#### [Exercise description]
Scan the entries below. List each line with "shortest".

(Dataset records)

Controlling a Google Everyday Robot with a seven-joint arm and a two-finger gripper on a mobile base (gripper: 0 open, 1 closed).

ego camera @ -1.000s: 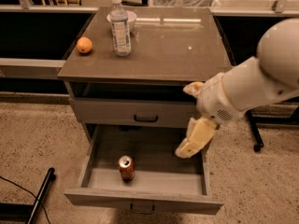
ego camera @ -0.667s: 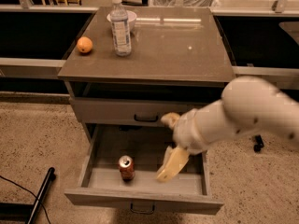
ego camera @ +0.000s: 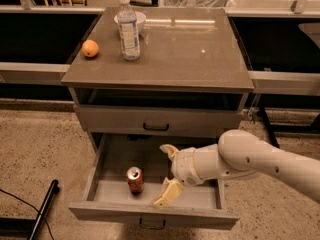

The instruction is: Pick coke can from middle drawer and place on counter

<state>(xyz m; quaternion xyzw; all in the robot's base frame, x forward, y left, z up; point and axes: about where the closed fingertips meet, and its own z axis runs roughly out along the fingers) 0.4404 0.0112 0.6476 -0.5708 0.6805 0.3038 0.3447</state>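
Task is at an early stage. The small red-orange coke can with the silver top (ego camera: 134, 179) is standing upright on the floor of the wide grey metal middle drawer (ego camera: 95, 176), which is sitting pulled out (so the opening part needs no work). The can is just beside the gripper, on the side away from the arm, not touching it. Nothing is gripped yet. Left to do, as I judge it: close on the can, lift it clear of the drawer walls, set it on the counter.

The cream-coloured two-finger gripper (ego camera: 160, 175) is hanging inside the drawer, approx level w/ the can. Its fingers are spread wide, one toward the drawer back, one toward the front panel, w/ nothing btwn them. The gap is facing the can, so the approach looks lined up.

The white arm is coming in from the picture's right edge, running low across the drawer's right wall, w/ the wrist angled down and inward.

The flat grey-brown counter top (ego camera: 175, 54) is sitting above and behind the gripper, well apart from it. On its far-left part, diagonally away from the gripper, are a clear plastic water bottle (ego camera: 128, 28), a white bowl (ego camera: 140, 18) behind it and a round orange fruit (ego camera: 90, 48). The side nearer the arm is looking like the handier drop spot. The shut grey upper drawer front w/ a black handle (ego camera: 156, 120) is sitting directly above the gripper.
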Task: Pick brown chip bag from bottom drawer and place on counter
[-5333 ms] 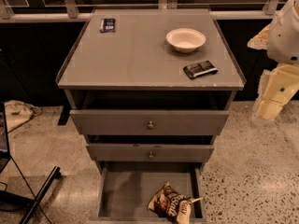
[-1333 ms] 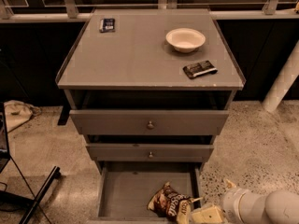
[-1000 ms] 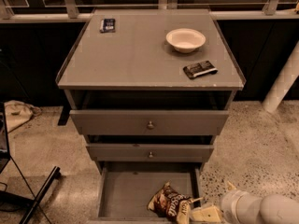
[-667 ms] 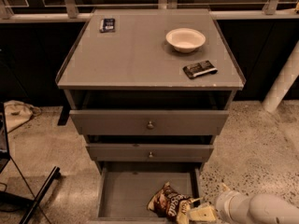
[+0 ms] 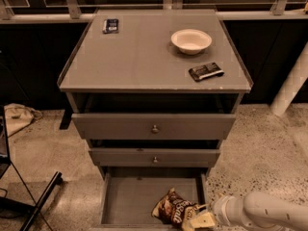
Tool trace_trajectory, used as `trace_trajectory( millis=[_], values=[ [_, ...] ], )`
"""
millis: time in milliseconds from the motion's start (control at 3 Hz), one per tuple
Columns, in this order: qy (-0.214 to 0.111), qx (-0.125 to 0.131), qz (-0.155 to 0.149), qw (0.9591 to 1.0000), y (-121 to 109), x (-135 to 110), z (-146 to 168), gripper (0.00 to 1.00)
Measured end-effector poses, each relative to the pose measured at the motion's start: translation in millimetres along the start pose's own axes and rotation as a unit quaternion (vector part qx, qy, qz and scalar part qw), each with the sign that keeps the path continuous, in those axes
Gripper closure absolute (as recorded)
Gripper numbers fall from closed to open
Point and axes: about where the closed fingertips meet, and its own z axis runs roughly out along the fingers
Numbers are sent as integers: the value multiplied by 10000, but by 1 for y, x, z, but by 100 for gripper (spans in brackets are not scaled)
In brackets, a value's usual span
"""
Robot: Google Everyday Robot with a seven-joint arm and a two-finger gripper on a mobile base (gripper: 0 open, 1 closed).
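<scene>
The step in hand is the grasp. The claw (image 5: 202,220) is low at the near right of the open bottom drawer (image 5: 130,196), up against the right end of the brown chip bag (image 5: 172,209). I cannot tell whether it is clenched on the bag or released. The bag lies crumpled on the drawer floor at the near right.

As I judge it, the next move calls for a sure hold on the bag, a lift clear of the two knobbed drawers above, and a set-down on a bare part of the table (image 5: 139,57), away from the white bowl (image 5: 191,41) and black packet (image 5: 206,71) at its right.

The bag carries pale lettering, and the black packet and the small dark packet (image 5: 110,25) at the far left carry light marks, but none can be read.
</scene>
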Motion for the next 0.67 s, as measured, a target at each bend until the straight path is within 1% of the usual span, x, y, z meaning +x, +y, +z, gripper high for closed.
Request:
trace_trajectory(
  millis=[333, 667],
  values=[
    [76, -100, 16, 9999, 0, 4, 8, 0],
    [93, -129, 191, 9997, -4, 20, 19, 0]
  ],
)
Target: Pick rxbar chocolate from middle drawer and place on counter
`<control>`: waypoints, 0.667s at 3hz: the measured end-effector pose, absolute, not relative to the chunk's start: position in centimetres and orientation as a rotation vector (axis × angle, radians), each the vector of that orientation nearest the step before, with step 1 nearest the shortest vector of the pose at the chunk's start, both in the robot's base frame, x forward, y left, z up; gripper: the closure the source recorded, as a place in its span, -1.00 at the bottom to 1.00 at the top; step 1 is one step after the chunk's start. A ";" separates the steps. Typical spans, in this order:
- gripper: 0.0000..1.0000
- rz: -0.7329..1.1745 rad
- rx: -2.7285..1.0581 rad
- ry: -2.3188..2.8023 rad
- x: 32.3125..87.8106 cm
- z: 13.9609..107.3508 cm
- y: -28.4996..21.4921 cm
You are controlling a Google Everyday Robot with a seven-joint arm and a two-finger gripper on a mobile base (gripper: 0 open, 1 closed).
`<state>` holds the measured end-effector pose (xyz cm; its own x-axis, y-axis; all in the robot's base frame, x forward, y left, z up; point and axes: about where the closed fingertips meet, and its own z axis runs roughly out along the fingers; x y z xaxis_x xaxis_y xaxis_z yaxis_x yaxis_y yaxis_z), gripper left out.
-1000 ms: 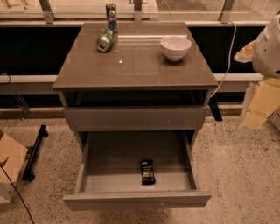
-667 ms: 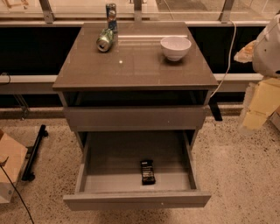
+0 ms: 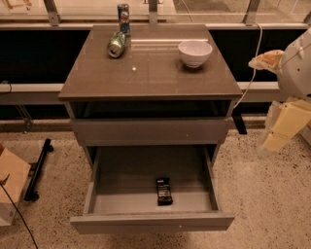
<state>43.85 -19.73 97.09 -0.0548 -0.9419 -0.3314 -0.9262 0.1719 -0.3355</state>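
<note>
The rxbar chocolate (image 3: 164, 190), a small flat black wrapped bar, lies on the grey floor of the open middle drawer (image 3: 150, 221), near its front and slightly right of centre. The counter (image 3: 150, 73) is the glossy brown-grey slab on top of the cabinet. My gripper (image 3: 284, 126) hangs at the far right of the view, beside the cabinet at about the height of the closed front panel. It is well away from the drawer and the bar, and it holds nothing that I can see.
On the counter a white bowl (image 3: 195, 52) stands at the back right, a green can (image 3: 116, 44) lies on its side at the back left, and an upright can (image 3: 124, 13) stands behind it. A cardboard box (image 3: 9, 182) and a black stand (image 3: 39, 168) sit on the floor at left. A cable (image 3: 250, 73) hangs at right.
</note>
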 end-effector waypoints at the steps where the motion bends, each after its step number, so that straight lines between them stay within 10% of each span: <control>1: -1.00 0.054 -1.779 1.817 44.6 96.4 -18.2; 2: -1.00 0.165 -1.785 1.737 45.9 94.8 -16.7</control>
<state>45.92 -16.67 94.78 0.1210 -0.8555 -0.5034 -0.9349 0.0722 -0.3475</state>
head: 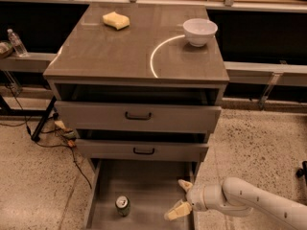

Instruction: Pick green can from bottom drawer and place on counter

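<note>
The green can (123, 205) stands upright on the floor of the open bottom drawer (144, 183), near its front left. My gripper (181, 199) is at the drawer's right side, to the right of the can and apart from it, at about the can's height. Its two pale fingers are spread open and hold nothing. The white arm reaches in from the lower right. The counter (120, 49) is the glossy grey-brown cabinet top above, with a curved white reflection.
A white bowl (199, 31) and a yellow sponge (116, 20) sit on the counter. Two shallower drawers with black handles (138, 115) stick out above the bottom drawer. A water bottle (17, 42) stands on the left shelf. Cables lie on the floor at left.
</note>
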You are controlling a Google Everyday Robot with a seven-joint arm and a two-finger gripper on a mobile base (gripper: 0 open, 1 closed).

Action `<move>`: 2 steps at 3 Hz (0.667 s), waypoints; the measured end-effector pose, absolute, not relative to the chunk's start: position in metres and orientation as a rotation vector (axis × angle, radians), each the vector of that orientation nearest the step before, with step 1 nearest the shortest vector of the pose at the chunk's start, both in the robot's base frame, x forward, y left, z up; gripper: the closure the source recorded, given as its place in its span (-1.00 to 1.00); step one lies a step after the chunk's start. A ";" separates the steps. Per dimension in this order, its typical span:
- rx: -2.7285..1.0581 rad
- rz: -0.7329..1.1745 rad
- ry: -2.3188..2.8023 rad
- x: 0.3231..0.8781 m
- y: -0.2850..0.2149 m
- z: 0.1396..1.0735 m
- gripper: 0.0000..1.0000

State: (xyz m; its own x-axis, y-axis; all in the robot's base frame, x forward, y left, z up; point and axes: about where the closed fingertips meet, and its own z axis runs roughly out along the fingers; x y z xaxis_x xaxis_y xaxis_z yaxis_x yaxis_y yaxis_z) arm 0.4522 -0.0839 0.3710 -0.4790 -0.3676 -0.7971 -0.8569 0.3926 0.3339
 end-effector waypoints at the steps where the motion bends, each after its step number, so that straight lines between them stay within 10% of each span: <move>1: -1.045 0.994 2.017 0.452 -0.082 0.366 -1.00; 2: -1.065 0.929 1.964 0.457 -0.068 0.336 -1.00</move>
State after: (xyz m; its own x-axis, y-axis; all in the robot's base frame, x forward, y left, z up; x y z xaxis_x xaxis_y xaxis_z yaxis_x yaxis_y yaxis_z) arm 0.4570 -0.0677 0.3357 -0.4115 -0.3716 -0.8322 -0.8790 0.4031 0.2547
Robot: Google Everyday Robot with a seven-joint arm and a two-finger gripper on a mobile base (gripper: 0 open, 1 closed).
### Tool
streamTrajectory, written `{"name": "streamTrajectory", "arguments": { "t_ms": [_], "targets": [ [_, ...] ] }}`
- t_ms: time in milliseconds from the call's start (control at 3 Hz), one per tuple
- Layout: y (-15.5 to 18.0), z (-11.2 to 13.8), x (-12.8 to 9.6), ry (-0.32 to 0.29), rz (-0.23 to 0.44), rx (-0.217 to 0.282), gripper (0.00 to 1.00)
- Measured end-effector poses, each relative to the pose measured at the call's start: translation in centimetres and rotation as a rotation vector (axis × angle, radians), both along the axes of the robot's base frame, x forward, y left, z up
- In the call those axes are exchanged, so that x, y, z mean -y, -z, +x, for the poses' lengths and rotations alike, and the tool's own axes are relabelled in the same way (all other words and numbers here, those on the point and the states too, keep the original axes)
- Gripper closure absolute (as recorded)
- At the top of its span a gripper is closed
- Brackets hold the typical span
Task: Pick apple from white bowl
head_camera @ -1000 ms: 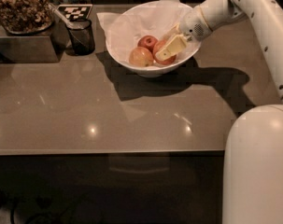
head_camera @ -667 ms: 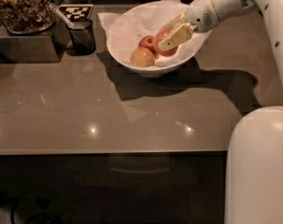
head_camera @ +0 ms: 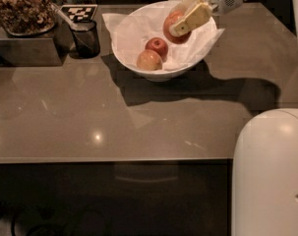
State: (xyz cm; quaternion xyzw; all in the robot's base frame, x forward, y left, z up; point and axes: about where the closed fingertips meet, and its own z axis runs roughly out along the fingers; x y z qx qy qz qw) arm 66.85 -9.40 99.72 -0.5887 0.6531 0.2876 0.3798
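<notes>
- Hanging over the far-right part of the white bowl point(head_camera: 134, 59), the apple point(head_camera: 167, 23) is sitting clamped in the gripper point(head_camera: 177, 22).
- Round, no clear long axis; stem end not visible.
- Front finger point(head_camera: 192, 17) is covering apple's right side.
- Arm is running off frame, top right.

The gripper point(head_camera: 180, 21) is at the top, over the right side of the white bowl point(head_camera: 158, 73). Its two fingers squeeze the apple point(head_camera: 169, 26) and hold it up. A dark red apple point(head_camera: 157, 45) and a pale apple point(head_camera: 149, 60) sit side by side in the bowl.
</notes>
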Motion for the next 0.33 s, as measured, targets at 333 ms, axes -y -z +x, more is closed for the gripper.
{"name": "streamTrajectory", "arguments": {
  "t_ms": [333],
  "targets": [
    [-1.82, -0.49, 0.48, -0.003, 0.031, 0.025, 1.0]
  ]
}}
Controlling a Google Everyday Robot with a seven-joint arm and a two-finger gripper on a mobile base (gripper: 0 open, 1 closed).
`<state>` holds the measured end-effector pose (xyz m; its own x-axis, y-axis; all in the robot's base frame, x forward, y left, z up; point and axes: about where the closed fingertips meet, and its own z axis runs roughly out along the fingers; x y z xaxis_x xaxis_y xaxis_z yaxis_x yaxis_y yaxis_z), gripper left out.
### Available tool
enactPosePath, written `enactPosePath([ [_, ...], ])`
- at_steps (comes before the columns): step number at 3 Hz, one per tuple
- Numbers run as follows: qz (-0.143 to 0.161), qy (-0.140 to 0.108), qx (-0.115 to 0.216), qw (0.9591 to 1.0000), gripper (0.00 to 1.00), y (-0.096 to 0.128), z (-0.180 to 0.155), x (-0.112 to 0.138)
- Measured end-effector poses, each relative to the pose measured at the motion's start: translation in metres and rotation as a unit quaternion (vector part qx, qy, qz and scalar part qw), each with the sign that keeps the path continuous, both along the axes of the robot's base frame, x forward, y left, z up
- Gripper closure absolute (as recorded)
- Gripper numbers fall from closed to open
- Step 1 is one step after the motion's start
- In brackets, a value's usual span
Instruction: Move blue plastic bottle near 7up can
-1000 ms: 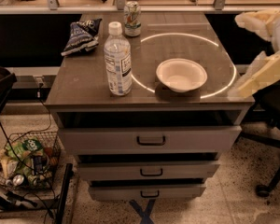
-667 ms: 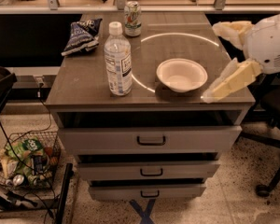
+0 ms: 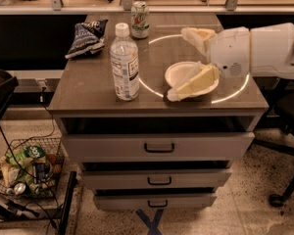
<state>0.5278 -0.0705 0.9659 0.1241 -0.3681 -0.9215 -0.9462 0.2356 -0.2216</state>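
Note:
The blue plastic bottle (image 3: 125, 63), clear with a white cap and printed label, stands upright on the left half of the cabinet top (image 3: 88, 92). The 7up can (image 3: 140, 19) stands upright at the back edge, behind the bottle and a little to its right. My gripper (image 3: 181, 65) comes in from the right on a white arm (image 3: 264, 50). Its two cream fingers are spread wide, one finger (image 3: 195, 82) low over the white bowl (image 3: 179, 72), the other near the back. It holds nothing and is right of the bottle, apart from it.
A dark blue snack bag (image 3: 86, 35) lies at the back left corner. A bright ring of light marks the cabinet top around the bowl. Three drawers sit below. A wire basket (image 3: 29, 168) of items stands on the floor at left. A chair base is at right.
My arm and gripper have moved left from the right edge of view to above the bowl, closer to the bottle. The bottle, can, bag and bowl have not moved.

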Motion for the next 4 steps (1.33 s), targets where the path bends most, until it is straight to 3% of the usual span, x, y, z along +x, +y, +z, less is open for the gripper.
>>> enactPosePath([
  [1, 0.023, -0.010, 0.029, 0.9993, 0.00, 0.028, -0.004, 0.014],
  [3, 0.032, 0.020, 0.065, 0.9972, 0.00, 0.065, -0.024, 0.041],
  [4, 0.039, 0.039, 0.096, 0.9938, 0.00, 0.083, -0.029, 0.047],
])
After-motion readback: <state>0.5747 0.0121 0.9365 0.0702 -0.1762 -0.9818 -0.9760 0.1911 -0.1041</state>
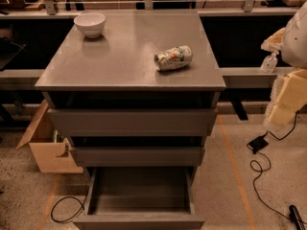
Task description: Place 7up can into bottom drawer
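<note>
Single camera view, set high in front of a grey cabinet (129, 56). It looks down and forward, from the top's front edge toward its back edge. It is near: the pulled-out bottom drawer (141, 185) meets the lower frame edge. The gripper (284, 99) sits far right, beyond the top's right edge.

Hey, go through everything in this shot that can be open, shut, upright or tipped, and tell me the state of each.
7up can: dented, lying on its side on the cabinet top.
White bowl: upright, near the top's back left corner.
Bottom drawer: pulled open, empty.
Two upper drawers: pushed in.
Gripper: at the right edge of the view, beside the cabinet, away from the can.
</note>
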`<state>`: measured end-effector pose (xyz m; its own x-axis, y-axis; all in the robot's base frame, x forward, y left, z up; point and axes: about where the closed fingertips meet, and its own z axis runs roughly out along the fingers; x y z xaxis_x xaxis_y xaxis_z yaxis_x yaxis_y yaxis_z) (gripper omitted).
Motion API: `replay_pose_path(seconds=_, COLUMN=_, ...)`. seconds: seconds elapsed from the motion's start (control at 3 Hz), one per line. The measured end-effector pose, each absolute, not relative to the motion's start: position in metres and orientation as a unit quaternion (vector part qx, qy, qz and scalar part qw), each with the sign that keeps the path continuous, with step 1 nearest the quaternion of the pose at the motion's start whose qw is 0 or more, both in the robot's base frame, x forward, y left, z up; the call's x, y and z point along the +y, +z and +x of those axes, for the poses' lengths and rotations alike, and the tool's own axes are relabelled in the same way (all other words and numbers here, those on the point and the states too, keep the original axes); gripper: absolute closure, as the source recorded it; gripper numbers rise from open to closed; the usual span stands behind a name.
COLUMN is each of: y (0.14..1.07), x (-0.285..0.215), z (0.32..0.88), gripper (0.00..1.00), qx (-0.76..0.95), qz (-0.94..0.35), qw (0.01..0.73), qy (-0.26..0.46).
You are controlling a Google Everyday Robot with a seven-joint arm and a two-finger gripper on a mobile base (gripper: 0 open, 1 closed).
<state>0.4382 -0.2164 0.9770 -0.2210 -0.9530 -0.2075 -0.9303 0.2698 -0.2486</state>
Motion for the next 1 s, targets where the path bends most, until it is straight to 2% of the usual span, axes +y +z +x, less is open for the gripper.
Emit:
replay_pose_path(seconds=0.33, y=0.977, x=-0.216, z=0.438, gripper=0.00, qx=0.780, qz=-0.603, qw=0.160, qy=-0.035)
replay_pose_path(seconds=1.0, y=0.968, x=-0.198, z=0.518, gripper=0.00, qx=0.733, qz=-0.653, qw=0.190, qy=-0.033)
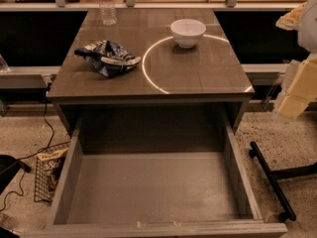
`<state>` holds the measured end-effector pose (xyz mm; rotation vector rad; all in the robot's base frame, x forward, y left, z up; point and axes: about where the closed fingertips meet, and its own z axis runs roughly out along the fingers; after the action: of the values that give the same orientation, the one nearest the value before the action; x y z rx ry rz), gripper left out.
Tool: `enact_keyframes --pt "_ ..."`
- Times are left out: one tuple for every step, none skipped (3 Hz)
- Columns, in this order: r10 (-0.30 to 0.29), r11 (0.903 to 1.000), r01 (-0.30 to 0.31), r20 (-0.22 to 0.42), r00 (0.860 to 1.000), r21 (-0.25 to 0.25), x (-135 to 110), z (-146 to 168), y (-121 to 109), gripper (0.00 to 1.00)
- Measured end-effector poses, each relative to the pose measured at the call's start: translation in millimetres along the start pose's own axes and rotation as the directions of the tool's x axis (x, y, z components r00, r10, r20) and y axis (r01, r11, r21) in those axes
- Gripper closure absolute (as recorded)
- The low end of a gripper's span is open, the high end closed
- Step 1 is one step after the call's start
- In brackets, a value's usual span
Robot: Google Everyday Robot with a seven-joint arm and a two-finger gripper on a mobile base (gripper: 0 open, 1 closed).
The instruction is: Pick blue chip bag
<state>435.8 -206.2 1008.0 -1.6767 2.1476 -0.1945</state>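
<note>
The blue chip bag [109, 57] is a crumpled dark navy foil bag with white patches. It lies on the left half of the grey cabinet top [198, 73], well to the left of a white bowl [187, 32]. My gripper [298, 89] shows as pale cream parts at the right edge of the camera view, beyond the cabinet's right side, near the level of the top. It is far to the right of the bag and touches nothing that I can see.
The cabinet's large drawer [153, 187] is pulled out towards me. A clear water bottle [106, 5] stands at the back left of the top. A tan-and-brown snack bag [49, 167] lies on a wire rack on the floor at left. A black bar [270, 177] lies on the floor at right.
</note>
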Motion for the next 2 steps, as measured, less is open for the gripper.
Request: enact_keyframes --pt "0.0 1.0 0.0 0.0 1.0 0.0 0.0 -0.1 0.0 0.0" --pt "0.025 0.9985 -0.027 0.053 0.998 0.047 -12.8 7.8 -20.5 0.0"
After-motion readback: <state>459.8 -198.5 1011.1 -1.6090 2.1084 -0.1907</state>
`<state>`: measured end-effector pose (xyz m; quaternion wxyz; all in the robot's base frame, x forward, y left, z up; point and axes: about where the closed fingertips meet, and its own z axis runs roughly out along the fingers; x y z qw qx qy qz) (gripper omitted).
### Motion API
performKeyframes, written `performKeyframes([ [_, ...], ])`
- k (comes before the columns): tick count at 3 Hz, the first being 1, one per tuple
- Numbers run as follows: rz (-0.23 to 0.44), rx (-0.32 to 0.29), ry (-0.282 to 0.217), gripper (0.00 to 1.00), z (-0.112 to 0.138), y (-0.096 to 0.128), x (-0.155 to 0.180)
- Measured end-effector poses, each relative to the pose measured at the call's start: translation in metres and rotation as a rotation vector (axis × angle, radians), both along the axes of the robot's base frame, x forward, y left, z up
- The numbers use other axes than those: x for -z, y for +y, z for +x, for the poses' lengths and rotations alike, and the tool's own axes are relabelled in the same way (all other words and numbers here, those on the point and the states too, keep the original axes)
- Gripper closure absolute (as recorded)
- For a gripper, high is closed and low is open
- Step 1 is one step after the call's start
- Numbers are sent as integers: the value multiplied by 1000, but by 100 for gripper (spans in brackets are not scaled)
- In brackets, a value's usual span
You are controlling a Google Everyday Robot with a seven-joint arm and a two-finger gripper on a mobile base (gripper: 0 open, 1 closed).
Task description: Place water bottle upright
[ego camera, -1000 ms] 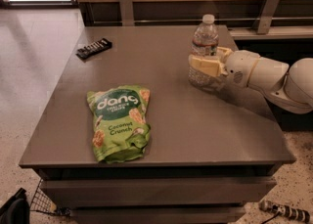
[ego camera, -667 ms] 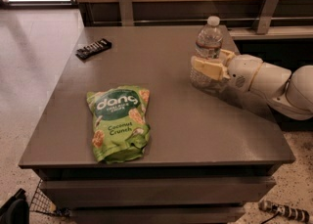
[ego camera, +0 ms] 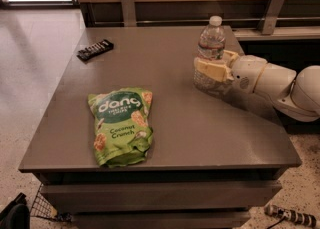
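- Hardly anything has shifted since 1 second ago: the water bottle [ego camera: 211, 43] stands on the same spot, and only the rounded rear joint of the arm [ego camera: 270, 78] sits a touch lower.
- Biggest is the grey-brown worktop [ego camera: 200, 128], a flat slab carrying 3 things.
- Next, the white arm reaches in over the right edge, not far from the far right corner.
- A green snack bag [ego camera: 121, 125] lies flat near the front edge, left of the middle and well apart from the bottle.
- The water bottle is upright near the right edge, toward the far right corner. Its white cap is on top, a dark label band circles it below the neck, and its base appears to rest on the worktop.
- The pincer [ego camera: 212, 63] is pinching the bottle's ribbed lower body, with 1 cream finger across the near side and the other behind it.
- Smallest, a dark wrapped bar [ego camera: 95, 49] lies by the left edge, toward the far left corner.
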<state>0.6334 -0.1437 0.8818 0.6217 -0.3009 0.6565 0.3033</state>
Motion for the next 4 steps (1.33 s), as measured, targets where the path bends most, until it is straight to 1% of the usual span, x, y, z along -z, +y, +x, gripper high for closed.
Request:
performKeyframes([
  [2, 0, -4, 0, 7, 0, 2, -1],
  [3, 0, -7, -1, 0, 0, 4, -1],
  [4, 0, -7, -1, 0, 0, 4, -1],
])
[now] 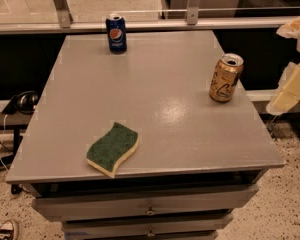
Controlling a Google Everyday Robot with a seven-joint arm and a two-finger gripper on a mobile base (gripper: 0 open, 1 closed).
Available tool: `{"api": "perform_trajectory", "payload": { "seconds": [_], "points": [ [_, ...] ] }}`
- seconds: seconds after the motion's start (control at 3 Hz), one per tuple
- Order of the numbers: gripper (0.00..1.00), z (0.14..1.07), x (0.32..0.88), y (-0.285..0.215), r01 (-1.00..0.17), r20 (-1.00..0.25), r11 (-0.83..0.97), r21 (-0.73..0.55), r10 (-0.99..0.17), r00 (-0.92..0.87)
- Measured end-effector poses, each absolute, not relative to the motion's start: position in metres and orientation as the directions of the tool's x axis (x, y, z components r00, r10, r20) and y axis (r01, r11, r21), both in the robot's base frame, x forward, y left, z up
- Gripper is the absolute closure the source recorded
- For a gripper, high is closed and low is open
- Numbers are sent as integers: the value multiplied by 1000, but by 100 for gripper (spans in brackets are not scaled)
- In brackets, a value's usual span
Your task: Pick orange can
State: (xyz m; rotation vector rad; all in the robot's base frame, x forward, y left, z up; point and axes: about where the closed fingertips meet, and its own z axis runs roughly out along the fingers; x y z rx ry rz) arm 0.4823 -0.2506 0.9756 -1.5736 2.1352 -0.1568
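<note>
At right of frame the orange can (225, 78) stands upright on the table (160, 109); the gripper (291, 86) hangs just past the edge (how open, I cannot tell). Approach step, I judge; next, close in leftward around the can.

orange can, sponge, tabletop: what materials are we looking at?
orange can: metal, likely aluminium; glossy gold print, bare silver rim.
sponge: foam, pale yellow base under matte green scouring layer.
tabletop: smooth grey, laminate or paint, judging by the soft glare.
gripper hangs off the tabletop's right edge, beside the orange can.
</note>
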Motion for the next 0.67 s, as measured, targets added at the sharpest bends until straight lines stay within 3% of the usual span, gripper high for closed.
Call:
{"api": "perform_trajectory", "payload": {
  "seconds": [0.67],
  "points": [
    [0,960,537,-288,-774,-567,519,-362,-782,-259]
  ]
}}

#### [The completed task]
`<control>`: waypoints, 0.667s at 3hz: the measured end-effector pose, absolute, not relative to the chunk's start: position in centimetres and orientation as a rotation vector (axis × angle, radians), each the vector of that orientation nearest the step before, with step 1 nearest the shortest vector of the pose at the chunk's start, both in the robot's base frame, x forward, y left, z up; gripper: the closure the source recorded, as a place in its span, -1.00 at the bottom to 1.00 at the top; step 1 is one step after the chunk's start. A ";" separates the steps. Typical spans, in this order:
Action `<move>`: 2 steps at 3 Hz (0.667 s), waypoints; the measured end-effector pose, absolute, not relative to the chunk's start: position in metres and orientation as a rotation vector (axis × angle, radians), each the vector of that orientation nearest the step before, with step 1 nearest the shortest vector of the pose at the chunk's start, both in the robot's base frame, x forward, y left, z up; gripper: the closure the source recorded, given as its place in its span (-1.00 to 1.00); step one lies a step after the chunk's start. A ";" separates the steps. Per dimension in this order, its typical span:

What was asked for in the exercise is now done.